• _Exercise goal_
Nothing more is wanted than an exact repeat of the data below.

---------- Information shown

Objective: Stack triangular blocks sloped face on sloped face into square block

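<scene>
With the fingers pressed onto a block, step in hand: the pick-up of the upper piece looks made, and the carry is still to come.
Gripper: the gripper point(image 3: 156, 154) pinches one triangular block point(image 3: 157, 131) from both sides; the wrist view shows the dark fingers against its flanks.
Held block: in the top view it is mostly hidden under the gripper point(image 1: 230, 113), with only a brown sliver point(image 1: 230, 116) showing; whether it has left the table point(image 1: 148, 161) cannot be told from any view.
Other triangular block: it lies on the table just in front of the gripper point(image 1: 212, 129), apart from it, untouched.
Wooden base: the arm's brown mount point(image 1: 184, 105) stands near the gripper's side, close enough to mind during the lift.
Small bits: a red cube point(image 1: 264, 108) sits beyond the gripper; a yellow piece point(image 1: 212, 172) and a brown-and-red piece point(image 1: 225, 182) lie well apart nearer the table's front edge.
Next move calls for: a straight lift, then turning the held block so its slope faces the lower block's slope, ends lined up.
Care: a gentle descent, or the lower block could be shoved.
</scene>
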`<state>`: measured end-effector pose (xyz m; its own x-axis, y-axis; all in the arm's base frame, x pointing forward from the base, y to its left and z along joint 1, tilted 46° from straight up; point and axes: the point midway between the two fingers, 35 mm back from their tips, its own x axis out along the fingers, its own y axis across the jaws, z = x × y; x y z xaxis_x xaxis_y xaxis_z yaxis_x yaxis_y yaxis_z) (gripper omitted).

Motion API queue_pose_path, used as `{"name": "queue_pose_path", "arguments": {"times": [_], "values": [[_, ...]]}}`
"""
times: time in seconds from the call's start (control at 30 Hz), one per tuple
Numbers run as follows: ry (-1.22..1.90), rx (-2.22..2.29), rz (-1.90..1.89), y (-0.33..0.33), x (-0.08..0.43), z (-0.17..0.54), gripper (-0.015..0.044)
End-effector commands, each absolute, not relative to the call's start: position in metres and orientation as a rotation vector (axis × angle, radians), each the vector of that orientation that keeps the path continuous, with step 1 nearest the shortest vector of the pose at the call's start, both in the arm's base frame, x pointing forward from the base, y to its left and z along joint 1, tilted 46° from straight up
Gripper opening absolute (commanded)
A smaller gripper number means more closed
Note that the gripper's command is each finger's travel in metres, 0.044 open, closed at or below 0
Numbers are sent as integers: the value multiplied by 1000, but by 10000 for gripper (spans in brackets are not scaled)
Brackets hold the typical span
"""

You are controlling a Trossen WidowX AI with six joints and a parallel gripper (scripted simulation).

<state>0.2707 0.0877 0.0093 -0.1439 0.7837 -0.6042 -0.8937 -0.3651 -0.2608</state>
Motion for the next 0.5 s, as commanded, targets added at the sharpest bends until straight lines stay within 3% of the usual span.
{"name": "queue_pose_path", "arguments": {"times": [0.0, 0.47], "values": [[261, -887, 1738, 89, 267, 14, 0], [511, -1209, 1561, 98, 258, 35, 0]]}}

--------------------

• _Response_
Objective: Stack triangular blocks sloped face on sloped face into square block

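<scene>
With the fingers pressed onto a block, step in hand: the pick-up of the upper piece looks made, and the carry is still to come.
Gripper: the gripper point(image 3: 156, 154) pinches one triangular block point(image 3: 157, 131) from both sides; the wrist view shows the dark fingers against its flanks.
Held block: in the top view it is mostly hidden under the gripper point(image 1: 230, 113), with only a brown sliver point(image 1: 230, 116) showing; whether it has left the table point(image 1: 148, 161) cannot be told from any view.
Other triangular block: it lies on the table just in front of the gripper point(image 1: 212, 129), apart from it, untouched.
Wooden base: the arm's brown mount point(image 1: 184, 105) stands near the gripper's side, close enough to mind during the lift.
Small bits: a red cube point(image 1: 264, 108) sits beyond the gripper; a yellow piece point(image 1: 212, 172) and a brown-and-red piece point(image 1: 225, 182) lie well apart nearer the table's front edge.
Next move calls for: a straight lift, then turning the held block so its slope faces the lower block's slope, ends lined up.
Care: a gentle descent, or the lower block could be shoved.
</scene>
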`<state>`: measured end-effector pose (xyz m; its own x-axis, y-axis; all in the arm's base frame, x pointing forward from the base, y to its left and z along joint 1, tilted 46° from straight up; point and axes: the point midway between the two fingers, 35 mm back from their tips, its own x axis out along the fingers, its own y axis across the jaws, z = x × y; x y z xaxis_x xaxis_y xaxis_z yaxis_x yaxis_y yaxis_z) (gripper omitted).

Motion API queue_pose_path, used as `{"name": "queue_pose_path", "arguments": {"times": [_], "values": [[_, ...]]}}`
"""
times: time in seconds from the call's start (control at 30 Hz), one per tuple
Numbers run as follows: ry (-1.22..1.90), rx (-2.22..2.29), rz (-1.90..1.89), y (-0.33..0.33), x (-0.08..0.43), z (-0.17..0.54), gripper (-0.015..0.044)
End-effector commands, each absolute, not relative to the call's start: position in metres and orientation as a rotation vector (axis × angle, radians), each the vector of that orientation that keeps the path continuous, with step 1 nearest the shortest vector of the pose at the call's start, both in the arm's base frame, x pointing forward from the base, y to its left and z along joint 1, tilted 46° from straight up
Gripper opening absolute (commanded)
A smaller gripper number means more closed
Note that the gripper's command is each finger's travel in metres, 0.044 open, closed at or below 0
Numbers are sent as integers: the value multiplied by 1000, but by 10000 for gripper (spans in brackets are not scaled)
Brackets hold the typical span
"""

You are controlling a Trossen WidowX AI with six joints and a parallel gripper (scripted simulation).

<state>0.2707 0.0877 0.0093 -0.1439 0.7837 -0.6042 -0.8937 -0.3651 -0.2608</state>
Motion for the next 0.5 s, as commanded, targets added at the sharpest bends until straight lines stay within 3% of the usual span.
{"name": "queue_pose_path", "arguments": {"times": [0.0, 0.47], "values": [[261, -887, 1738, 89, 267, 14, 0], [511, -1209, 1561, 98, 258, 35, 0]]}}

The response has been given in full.